The reductions in the incidence of IHD events and stroke with a triple combination are 46% and 63%, respectively.
As the side effects of different categories of antihypertensives are less than additive, and for most categories the side effects were dose-dependent, a combination of three drugs from different categories given at half-standard doses has a lower potential for side effects than the use of one or two drugs given at standard dosage.
Serum homocysteine
The dose of folic acid required to lower the serum homocysteine level was derived from a meta-analysis reported a year ago.3 It was found that 0.8 mg/day of folic acid reduces homocysteine levels by an average of 3 micromol/L (that's about 25%), and is associated with a reduction in IHD events of 16% (95% CI, 11 to 20) and in strokes of 24% (95% CI, 15 to 33).
Platelet function
As platelet function is difficult to quantify, the authors used data from randomized clinical studies of the effects of aspirin on cardiac events.
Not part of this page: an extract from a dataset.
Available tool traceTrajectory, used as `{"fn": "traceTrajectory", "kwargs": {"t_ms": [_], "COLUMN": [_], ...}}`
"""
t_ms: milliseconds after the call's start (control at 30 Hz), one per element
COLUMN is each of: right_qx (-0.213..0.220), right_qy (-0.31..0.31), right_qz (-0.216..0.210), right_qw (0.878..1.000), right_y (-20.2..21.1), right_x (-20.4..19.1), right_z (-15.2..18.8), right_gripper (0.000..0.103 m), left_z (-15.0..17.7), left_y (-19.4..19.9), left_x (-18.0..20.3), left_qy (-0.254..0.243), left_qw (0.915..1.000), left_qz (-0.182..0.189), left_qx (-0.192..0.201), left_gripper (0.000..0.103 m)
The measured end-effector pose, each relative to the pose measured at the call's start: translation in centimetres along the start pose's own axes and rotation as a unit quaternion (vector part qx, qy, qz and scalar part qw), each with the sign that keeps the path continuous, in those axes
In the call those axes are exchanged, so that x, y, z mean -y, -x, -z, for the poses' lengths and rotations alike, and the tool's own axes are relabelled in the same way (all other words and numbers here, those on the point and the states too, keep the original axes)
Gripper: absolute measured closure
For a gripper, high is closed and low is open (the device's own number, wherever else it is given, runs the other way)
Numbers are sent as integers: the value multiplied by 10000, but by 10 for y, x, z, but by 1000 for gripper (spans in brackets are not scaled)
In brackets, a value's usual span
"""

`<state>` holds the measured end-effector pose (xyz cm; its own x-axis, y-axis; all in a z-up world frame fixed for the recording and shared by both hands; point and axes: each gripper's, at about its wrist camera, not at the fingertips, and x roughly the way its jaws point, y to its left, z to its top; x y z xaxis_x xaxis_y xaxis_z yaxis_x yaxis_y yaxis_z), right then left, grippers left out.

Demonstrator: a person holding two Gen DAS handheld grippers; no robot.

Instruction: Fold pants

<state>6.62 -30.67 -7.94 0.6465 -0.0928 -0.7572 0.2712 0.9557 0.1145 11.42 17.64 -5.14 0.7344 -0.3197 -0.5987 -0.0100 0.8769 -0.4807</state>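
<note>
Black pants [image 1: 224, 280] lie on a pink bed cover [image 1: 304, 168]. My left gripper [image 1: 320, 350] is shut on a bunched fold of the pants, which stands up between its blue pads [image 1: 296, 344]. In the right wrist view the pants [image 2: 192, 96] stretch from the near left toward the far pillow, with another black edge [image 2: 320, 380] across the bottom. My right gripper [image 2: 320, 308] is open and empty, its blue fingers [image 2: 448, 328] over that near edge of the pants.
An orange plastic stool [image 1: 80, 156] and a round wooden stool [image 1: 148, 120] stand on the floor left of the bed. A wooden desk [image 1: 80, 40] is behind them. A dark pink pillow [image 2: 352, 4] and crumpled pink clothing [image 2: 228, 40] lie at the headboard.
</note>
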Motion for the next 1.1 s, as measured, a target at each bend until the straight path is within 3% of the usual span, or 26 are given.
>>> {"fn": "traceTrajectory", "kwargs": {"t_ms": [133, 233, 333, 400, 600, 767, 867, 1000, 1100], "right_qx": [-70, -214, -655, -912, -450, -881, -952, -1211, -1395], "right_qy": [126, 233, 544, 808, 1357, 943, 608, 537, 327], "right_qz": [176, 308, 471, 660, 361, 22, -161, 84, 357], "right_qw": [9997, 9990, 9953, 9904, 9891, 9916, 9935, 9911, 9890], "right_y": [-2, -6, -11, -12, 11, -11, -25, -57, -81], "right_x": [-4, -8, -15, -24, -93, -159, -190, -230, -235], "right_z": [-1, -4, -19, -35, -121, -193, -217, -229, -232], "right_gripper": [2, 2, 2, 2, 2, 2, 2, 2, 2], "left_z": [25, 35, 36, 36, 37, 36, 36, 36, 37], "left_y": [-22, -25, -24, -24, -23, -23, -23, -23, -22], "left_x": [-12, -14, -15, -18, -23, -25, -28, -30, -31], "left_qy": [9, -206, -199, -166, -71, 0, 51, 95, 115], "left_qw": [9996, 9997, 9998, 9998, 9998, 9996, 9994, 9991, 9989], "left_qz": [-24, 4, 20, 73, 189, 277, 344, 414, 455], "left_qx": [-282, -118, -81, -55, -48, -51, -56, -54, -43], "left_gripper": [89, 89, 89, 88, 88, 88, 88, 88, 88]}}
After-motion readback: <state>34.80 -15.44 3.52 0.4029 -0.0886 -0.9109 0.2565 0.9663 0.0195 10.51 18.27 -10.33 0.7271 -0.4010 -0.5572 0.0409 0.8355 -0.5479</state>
A meta-analysis of 15 low-dose aspirin trials showed that a dose of 75 mg/day was associated with a reduction in IHD events of 32% (95% CI, 23 to 40) and in strokes of 16% (95% CI, 7 to 25).4
The Polypill approach
The reductions in cardiovascular events by drug-induced effects on the four selected risk factors have been outlined above. The effect of taking a pill containing the 6 drugs necessary to effect a change in all four factors was calculated by multiplying the relative risks associated with each. This yielded a reduction in IHD events of 88% (95% CI, 84 to 91) and in stroke of 80% (95% CI, 71 to 87).
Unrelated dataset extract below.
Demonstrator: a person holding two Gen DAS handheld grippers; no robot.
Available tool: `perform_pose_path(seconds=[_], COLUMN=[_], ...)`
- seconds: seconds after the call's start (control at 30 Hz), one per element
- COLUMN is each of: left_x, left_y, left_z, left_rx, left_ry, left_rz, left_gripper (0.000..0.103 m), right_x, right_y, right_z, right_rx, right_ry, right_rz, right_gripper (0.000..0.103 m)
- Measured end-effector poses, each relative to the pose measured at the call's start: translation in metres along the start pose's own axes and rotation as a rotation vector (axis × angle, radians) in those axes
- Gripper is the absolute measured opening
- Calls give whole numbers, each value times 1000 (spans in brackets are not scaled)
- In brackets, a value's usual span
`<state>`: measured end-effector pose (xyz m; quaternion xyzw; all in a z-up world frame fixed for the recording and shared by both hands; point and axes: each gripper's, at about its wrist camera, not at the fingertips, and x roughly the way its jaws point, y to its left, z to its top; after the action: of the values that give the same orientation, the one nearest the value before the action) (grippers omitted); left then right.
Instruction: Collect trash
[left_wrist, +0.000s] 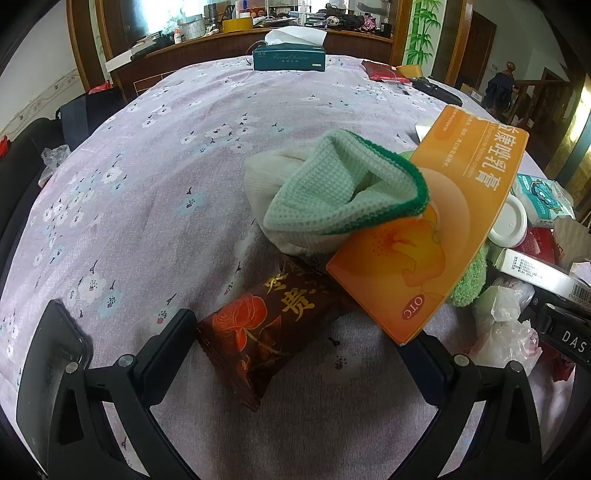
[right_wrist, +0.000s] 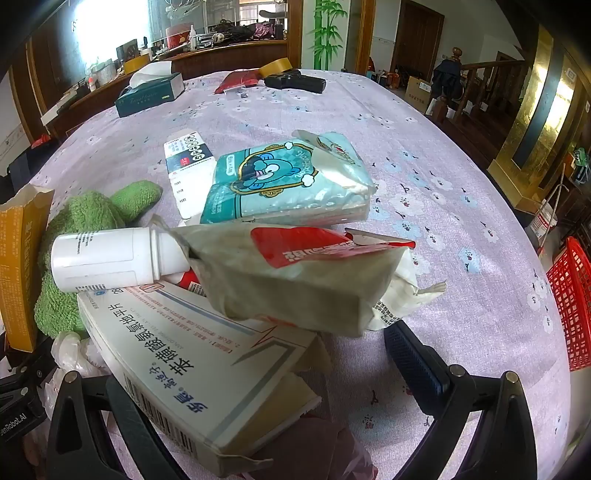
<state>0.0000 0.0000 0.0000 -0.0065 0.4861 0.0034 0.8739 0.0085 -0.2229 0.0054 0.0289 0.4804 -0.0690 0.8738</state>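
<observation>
Brown snack wrapper lying low centre in the left wrist view on the flowered desk, between the wide-spread jaws of the left gripper, with an orange medicine box and a knitted green-and-white cloth just behind it. Over in the right wrist view, right gripper jaws spread just as wide, pinching nothing, around a white medicine box with a crumpled paper bag and white bottle resting on it. Teal tissue pack further up, red basket off the right edge.
</observation>
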Motion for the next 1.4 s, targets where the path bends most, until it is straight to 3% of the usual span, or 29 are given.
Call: perform_pose_path(seconds=[0.53,0.67,0.77,0.87,1.17,1.4], left_x=[-3,-24,-51,-83,-163,-189], left_y=[-1,-14,-11,-12,-32,-62], left_z=[-3,-12,-16,-18,-16,-19], left_rx=[-22,-8,-6,-16,-13,13], left_ry=[1,11,-42,-85,-215,-257], left_rz=[31,81,88,105,174,183], left_gripper=[103,103,103,103,103,103], right_x=[1,-2,-5,-22,-129,-165], right_y=[3,-1,-7,-19,-60,-74], right_z=[3,3,0,-11,-24,-12], right_rx=[10,-43,-98,-110,-102,-108], right_ry=[-18,18,93,110,-79,-141], right_rz=[-7,32,71,121,178,210], right_gripper=[103,103,102,101,101,102])
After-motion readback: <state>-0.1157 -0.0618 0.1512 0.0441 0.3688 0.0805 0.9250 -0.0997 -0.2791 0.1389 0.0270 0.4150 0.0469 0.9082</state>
Another calculation estimated the years of life gained without a heart attack or stroke if people without previous cardiovascular disease used a Polypill from age 55. Out of 100 men taking the Polypill for 30 years (i.e. up to age 85), 30 men would benefit by avoiding or delaying an IHD event or stroke, and would gain an average of 13 years of life. Out of 100 women, 24 would benefit in the same way within 30 years, and would gain an average of 14 years of life.
Adverse effects would vary slightly, according to which three antihypertensives are chosen. When selected from the three categories of antihypertensives with the lowest risk of adverse events, (a thiazide, an ARB, and a calcium channel blocker), about 8% of subjects would probably experience one or more side effects, mostly due to the aspirin component. Selection of one each from the three cheapest antihypertensive categories (a thiazide, a beta-blocker and an ACE inhibitor) would result in side effects in about 15% of subjects taking the pill.
Comment
The authors of the Polypill concept discuss the pros and cons of various ages and criteria for starting people on this preventive treatment, but come to the firm conclusion that one should treat everyone over 55 and younger people with known occlusive vascular disease. They point out that there is no need to measure the 4 selected risk factors before or during treatment, as the predicted benefits are calculated for whatever the initial levels of risk. Intervention in this way should reduce heart attacks and strokes by over 80%, and only 1-2% of those taking it would need to withdraw due to side effects.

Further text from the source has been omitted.